The Latin (above) has been variously translated as:

Four chief sources of ignorance: respect for authority; custom; the sense of the ignorant crowd; and the vain, proud unteachableness of our dispositions. (The Latter Rain by Jay Atkinson)

Four very significant stumbling-blocks in the way of grasping the truth, which hinder every man (sic) however learned, and scarcely allow anyone to win a clear title to wisdom, namely: the example of weak and unworthy authority, longstanding custom, the feeling of the ignorant crowd, and the hiding of our own ignorance while making a display of our apparent knowledge.

Four causes of error: the example of unreliable and unsuited authorities, the long duration of habit, the opinion of the ignorant masses, and the propensity of humans for disguising ignorance by the display of psuedo-wisdom. (Internet Encyclopedia of Philosophy)

Four chief obstacles in grasping truth: submission to faulty and unworthy authority, influence of custom, popular prejudice, and concealment of our own ignorance.

Four barriers blocking the road to truth: submission to unworthy authority, the influence of custom, popular prejudice, and concealment of one's ignorance with a technical show of wisdom. (The Encyclopedia of Philosophy)

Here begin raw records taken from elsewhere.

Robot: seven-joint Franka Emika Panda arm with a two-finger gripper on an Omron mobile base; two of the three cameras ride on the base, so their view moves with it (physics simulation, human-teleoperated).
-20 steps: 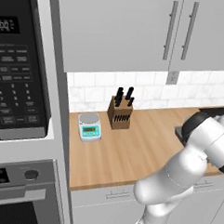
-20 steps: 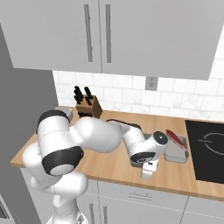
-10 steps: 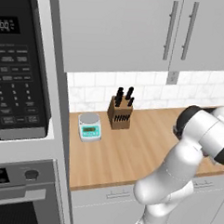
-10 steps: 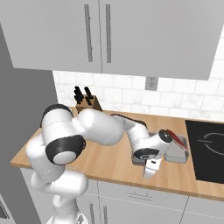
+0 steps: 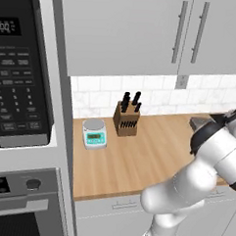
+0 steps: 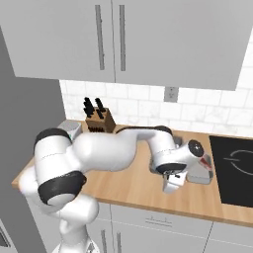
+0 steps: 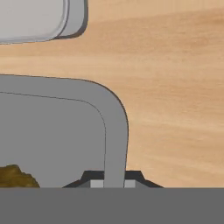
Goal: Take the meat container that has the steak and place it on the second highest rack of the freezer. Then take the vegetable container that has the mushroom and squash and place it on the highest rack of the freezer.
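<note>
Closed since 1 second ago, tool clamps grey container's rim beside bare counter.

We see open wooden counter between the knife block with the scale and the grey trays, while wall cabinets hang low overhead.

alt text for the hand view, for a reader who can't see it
The pincer is shut on the rim of a grey tray lying on a wooden counter. A brownish lump sits inside the tray, and a second grey tray's corner lies beyond.
</note>
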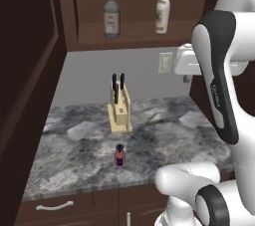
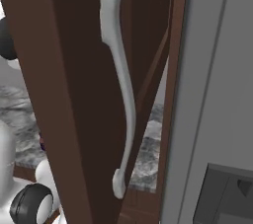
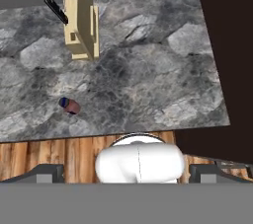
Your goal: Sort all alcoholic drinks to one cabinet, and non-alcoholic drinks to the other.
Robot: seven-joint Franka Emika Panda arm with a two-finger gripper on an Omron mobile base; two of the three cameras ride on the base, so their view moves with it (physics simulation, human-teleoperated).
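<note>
A: Gripper status? The hand view looks straight down from high above the desk (image 3: 148, 70); the finger tips cannot be made out there, so whether the gripper is spread or pressed together cannot be told; nothing is seen held.

B: Nearest task item? The small red bottle (image 1: 119, 156) with its dark cap stands upright on the desk, near the front edge, in front of the knife block (image 1: 120, 111) and apart from it; in the hand view it appears well below the camera, left of centre.

A: Status of the alcoholic drinks? The clear glass bottle (image 1: 111, 13) with red cap and the cream-white bottle (image 1: 162, 10) both stand upright on the shelf of the open wall cabinet (image 1: 129, 33), apart from each other; that group looks sorted.

B: Step in hand? Judged: collecting the red bottle for the other cabinet; its door (image 2: 74, 94) with the long curved handle (image 2: 121, 85) fills the right base view, close to the camera.

A: Requirement for the next move? Lower the hand over the bottle, jaws spread, close on the body below the cap; the bottle is small and light, so a sideways nudge may tip it.
</note>
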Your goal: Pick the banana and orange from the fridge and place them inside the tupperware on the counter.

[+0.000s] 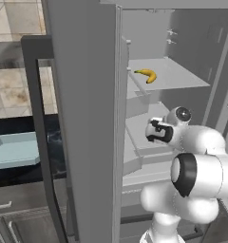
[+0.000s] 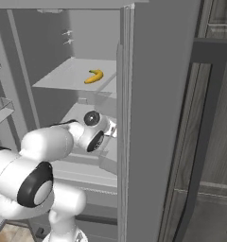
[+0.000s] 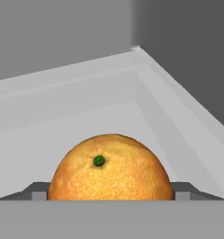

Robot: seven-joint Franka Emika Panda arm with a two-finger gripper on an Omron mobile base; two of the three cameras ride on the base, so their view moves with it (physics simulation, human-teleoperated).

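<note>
Left base view – fridge: a tall grey double-door refrigerator [image 1: 87, 118] is seen open, with pale grey inner shelves.
Left base view – banana: a small curved yellow banana with darker tips [image 1: 147, 74] is seen lying on an upper shelf.
Left base view – arm: the white arm is seen reaching into the shelves below the banana; the fingers are hidden.
Left base view – tray: a shallow pale blue-grey octagonal tupperware tray [image 1: 14, 149] is seen on the black marbled glossy counter [image 1: 21, 126], left of the fridge door.
Right base view – banana: the banana [image 2: 94, 76] is shown on the same upper shelf, above the wrist.
Hand view – orange: a round orange fruit with a green stem dot [image 3: 110, 172] is seen very close, resting in a pale grey fridge compartment.
Hand view – gripper: the jaws are spread wide, and the orange is seen between their grey tips; contact cannot be told.
</note>
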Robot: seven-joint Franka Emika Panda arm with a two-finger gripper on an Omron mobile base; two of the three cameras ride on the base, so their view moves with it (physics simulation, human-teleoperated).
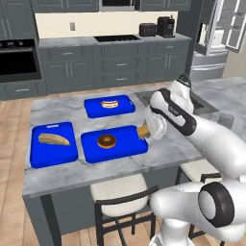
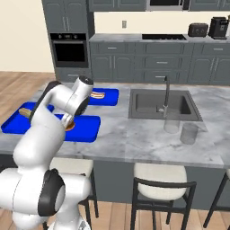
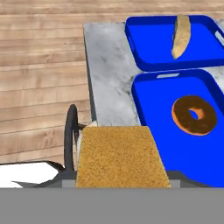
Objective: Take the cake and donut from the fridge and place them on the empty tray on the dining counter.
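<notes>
While carrying the cake [image 3: 121, 155] in the gripper [image 1: 148, 130], hangs low over the counter [image 3: 109, 87], jaws partway apart and pressed on the cake's two sides. Cake level, tan top up, no slip apparent.

Judged step: second delivery, at the placing stage. Donut [image 3: 194, 115] already flat on the tray [image 3: 157, 113], roughly mid-tray. Cake not yet set down.

From the left base view, cake at the tray's end nearest the sink [image 2: 161, 105], at or just over the rim. Cannot tell whether fully above the blue floor or partly over bare marble. In the hand view, open blue lies between cake and donut, so room to spare.

Next move, as a judgement: shift a little inward toward the donut, past the rim, then lower until the cake rests on the tray floor, open the jaws and lift straight off. Calls for keeping clear of the donut and of the raised rim, since a cake landed on the rim would tip.

Farther out: loaf [image 3: 180, 36] on its own tray [image 3: 148, 48] just beyond, and a stool back [image 3: 70, 131] below the counter edge. Neither needed.
</notes>
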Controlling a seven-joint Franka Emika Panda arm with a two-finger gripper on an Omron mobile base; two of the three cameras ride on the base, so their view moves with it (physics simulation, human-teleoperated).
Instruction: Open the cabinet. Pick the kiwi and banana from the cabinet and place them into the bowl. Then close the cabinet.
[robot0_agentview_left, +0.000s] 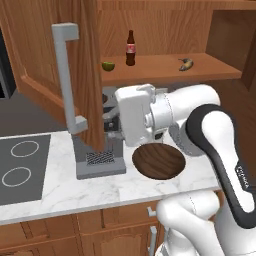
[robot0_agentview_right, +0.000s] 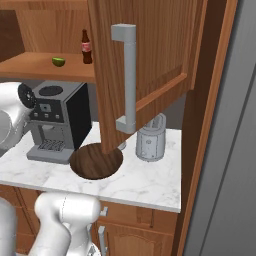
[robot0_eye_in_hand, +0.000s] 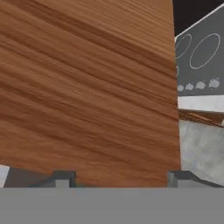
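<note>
The cabinet (robot0_agentview_left: 165, 30) is standing with both doors swung out, so the shelf is showing. The bowl (robot0_agentview_left: 159, 161) is sitting empty on the marble counter (robot0_agentview_left: 60, 185) right beside the coffee machine (robot0_agentview_right: 55, 120). The banana (robot0_agentview_left: 186, 63) is lying at the right end of the shelf, long axis running roughly along the front edge, and the kiwi (robot0_agentview_left: 108, 65) is sitting left of the brown bottle (robot0_agentview_left: 130, 48).

The gripper (robot0_eye_in_hand: 118, 177) is hanging low, nose against the left door's wood — fingertips spread wide, holding nothing. Both fruits are lying well above and behind it, so I'm guessing it needs to back off and climb — kiwi's the nearer one.
</note>
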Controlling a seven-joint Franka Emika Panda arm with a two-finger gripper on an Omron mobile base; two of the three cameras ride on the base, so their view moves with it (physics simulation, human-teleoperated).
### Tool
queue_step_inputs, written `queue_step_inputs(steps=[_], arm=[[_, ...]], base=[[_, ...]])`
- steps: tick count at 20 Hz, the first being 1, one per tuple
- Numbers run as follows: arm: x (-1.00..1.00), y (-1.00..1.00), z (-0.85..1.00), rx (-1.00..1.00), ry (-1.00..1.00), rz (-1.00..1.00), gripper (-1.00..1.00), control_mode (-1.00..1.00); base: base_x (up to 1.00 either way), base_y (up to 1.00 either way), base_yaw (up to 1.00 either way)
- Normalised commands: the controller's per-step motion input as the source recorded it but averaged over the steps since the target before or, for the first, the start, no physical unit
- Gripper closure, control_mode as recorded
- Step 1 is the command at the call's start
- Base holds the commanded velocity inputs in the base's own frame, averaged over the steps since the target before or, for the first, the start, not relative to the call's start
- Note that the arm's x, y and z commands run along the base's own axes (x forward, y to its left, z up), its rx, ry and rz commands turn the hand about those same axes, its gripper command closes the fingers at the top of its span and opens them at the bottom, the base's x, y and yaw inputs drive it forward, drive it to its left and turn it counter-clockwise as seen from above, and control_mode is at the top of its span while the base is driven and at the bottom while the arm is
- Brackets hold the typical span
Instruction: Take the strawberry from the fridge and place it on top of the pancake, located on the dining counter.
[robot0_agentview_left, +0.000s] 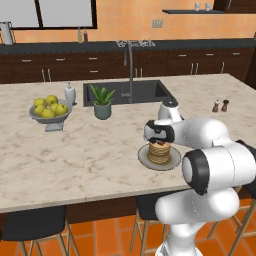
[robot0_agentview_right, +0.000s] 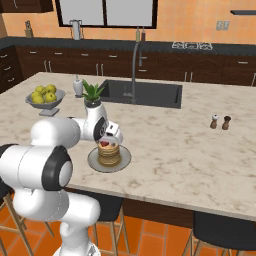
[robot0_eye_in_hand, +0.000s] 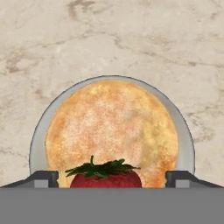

Four obstacles to real wisdom and truth, viz. errors and their sources (the four general causes of human ignorance): the example of weak and unreliable authority; continuance of custom, regard to the opinion of the unlearned, and concealing one's own ignorance, together with the exhibition of apparent wisdom. (The Catholic Encyclopedia)

Four stumbling blocks to truth: unworthy authority, custom and convention, unrefined sensibilities, and the ostentation of seeming wisdom. (This is the way I learned them from Wanda's wall hanging via Ian Reid.)